At this year’s International Solid-State Circuits Conference (ISSCC), Intel shared tech details for its first-generation “Bonanza Mine'' (BMZ1) blockchain accelerator chip, which it recently started taking orders for.

The computing giant also unveiled a new 3,600-watt mining rig comprising 300 BMZ1 chips.The first thing to note about the BMZ1 chip is that it’s an application-specific integrated circuit (ASIC), meaning it’s designed to carry out specific tasks – in this case, mining Bitcoin – with a performance that’s purportedly a thousand times better at mining, per watt of energy, than a GPU.

In sum, the BMZ1 is expected to save a ton of energy.

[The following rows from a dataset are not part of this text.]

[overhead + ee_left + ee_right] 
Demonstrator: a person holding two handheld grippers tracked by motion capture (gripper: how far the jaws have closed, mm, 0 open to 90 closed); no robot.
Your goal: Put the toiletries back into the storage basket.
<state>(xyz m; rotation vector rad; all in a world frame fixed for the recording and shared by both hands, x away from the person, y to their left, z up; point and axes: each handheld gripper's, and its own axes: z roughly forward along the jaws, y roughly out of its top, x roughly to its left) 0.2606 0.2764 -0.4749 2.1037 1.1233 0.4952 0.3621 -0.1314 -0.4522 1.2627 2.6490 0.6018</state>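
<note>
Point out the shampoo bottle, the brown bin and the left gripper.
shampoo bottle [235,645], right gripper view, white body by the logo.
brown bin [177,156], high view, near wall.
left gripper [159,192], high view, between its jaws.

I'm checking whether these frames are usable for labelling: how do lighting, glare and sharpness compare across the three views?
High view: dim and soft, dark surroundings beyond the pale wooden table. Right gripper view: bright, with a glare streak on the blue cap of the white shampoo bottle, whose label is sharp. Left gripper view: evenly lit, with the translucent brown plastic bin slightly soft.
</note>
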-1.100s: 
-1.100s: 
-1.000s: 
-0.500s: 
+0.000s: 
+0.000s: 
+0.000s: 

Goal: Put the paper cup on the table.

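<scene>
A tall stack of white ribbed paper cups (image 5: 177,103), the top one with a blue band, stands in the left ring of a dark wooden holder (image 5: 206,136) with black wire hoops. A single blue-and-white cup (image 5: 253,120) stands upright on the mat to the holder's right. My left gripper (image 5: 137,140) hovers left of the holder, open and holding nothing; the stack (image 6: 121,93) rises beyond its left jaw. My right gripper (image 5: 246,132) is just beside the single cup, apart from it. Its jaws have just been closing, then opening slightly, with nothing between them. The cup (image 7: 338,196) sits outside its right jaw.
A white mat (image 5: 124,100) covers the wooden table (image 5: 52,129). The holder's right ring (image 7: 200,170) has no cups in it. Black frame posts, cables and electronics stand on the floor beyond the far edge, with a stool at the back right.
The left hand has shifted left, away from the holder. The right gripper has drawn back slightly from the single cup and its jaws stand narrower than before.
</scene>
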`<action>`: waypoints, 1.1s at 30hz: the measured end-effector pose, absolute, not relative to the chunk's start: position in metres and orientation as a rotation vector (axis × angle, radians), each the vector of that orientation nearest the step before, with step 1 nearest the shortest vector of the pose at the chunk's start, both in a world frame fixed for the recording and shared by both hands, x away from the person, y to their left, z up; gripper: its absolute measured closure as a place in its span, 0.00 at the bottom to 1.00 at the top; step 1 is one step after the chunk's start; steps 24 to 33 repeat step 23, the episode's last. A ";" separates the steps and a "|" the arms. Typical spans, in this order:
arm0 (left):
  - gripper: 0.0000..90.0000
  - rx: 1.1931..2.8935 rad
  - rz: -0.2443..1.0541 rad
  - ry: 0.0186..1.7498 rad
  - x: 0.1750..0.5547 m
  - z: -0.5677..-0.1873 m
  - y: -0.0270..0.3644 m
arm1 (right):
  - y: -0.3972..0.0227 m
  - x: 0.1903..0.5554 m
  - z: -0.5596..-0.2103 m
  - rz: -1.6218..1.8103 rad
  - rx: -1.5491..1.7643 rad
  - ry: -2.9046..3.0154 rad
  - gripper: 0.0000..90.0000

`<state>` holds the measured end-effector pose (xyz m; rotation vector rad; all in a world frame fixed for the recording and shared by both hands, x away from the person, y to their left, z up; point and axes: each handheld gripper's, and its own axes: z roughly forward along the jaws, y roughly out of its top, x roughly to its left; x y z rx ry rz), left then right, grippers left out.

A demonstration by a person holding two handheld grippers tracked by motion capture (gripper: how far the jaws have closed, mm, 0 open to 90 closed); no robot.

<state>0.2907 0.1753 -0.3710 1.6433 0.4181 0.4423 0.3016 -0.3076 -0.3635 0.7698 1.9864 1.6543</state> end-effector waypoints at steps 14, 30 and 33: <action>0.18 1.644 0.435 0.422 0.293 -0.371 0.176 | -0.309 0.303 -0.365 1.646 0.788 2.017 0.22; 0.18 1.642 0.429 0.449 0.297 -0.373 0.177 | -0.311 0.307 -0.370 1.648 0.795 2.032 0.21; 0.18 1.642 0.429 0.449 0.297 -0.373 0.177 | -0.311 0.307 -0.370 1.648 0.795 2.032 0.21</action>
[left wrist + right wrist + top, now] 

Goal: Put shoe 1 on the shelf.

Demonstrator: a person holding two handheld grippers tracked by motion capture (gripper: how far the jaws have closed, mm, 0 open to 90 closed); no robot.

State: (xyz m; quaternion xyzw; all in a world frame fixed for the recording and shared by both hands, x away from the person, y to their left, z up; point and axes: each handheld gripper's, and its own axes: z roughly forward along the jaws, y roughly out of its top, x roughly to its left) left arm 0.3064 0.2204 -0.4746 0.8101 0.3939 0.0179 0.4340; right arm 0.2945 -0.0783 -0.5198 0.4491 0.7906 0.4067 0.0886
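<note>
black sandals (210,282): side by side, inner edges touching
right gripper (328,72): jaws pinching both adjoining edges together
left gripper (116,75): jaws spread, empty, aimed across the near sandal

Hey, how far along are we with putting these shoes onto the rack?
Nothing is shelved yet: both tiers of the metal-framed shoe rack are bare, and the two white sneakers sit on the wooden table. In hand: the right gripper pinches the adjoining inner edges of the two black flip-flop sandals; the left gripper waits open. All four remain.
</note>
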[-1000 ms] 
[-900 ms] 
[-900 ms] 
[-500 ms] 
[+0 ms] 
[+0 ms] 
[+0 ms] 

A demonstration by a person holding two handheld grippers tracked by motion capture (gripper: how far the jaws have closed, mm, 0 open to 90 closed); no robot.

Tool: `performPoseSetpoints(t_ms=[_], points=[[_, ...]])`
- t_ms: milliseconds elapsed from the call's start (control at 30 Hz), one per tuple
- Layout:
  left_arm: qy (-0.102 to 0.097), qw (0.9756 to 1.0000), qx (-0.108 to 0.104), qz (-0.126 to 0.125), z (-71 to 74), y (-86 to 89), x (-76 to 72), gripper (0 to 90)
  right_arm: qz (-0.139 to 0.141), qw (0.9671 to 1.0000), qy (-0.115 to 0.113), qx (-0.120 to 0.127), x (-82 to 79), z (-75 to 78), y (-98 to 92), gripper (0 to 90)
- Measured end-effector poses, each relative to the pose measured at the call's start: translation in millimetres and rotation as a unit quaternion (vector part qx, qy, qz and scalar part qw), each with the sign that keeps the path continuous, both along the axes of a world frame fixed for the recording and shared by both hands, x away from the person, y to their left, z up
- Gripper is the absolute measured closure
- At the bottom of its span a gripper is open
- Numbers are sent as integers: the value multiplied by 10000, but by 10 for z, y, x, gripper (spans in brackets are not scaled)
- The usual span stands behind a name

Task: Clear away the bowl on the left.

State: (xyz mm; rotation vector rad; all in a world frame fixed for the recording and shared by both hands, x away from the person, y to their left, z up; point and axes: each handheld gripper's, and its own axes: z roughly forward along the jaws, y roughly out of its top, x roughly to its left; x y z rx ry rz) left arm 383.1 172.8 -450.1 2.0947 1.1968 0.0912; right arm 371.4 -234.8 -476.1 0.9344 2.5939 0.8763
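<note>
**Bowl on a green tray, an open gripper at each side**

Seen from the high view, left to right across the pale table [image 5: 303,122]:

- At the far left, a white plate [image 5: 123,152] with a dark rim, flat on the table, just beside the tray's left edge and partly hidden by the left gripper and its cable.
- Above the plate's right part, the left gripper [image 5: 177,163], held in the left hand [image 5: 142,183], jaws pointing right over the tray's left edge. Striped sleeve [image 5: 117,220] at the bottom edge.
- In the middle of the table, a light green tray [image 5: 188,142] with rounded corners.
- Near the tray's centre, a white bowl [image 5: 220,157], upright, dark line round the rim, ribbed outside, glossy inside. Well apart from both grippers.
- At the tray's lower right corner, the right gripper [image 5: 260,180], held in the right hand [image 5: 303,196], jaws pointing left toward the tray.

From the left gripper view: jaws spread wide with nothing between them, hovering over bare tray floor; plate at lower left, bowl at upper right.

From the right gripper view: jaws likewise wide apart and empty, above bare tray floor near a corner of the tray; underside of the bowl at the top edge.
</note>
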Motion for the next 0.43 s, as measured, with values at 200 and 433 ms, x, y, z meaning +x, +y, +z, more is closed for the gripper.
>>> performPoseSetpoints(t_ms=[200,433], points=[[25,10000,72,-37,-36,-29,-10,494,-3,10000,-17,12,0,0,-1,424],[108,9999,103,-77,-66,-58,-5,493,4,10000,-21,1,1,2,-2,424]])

And stacking 300 of them into a 3,600-watt mining rig produces a machine with a system hash rate of 40 terahashes per second (TH/s).

That’s not quite as powerful as the 198 TH/s claimed by Bitmain’s 5,445-watt liquid-cooled miner, out this summer, but Intel also said that its miner’s underlying BMZ1 chips are the cleanest and most powerful on the market. Intel’s BMZ1 has already received several high-profile preorders, notably from Jack Dorsey’s payments company Block (formerly known as Square) and cloud mining pool Argo Blockchain.

But while everyone is still talking about BMZ1, there’s plenty of evidence to suggest that Intel is already blazing full steam ahead with a second-generation model. A recent S-4 filing from Ohio-based Bitcoin mining startup Griid, which plans to go public via a $3.3 billion SPAC merger, indicates the startup has already signed a deal with Intel that would include orders of the chip manufacturers BMZ2 chips this year.

Details on the BMZ2s are thin on the ground at present. But if they perform as well as they’ve been pitched, they could put a major dent in Bitcoin’s energy concerns.